His mission was to make clear to these agencies that the Marina project was not a pleasure harbor hoping to spruce up its appearance, but an integral coastal outpost prepared to aid and assist in any ocean-related situation.

“The bottom line about keeping this entrance open is that we don’t just have pleasure craft in Marina del Rey,” said David Sommers, press deputy to Knabe.

“We have fireboats and vessels specially outfitted for emergencies and disasters.

“If a plane were to go down into the ocean off LAX, we have to make sure that this navigation channel is open for homeland security issues.”

Knabe left last week’s meeting optimistic about getting the dredging funded, but he won’t know anything definitive until appropriations are handled in early October.

“The supervisor felt very confident that they understood the importance of getting those entrances completely cleared out,” said Sommers.

The Department of Beaches and Harbors shares the issue with Knabe and, while they are aware of the federal government’s conundrum, they are concerned that the project won’t get the proper attention they feel it deserves.

“The Marina is a federal channel. Therefore it’s the Corps of Engineers’ obligation to maintain the navigability of it on at least a five year cycle,” said Beaches and Harbors chief of Environmental Services Joe Chesler. “We are in the sixth year since the last dredging event.”

Chesler added, “The Corps of Engineers is desperately seeking to balance the civil works needs here in the United States against the disaster/recovery needs, and recreational harbors don’t always fare as the greatest priority when it comes to available dollars.”

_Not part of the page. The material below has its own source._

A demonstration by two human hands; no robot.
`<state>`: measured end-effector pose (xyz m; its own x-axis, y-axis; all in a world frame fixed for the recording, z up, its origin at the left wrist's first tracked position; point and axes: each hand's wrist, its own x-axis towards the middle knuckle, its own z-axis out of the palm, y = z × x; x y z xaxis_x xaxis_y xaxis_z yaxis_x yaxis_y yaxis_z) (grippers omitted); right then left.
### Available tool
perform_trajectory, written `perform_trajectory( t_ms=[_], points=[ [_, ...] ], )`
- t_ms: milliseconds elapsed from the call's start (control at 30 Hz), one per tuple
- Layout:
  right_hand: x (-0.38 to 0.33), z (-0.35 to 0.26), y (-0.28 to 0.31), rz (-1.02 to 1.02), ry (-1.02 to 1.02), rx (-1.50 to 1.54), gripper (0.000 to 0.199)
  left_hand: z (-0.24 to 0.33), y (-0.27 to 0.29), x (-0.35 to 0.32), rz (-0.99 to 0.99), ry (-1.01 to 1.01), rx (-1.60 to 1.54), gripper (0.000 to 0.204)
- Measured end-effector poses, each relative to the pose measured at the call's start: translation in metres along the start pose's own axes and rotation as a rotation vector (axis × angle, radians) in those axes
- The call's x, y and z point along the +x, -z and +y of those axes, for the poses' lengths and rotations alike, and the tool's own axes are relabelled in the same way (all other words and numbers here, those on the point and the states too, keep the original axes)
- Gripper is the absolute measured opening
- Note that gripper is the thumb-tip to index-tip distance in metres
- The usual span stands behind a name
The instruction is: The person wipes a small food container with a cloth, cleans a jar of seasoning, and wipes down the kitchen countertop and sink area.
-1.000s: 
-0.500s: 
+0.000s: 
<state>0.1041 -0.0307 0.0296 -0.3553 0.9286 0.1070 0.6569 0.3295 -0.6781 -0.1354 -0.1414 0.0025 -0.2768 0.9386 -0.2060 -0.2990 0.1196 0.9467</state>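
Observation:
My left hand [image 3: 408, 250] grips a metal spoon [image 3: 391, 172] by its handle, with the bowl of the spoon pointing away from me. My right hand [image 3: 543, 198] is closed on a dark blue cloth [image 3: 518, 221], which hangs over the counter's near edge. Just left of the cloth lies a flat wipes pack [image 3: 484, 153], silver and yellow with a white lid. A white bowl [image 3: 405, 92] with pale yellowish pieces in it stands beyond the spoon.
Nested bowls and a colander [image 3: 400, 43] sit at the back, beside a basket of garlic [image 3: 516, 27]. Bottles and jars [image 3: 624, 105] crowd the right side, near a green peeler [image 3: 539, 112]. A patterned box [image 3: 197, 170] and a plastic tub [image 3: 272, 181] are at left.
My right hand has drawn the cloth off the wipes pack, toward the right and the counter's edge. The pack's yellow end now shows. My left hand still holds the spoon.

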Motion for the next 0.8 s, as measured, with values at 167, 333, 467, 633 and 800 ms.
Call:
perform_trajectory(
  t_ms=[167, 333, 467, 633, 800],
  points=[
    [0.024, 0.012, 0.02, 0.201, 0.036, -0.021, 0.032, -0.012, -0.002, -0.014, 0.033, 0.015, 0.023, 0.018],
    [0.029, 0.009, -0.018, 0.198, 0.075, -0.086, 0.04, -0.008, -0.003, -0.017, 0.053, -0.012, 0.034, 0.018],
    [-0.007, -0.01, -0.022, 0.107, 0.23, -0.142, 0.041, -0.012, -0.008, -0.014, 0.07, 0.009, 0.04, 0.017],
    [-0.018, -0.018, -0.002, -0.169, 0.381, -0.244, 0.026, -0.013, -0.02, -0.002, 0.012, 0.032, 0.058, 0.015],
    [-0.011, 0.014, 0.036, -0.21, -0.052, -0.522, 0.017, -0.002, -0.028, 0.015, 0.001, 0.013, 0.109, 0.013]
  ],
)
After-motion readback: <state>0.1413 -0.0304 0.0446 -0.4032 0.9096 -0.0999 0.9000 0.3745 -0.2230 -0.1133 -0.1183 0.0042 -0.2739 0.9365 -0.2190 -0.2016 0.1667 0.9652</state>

The cost of the project should be approximately $7.99 million, although there have been reports of it costing as much as $16.4 million.

According to Chesler, one of the keys to keeping the costs low would be to take care of the dredging all at once, as opposed to an incremental process.

With its financial woes in mind, the Corps of Engineers has offered a smaller sum of $1.46 million, but the county feels that this amount would pay only for a Band-Aid to a problem that deserves more resources.

“If this is not completed as one project, there’s the potential for the cost to go as high as $16 million,” said Chesler. “We believe, and the economics show, that it would be better to do one project every five years instead of an incremental project which could involve substantially more costs in mobilizing and disposing of the contaminated sediment — it would be much more expensive on an incremental basis.”

In October, both Knabe and the Department of Beaches and Harbors should receive word on allocations and will find out how much of the dredging project can be completed.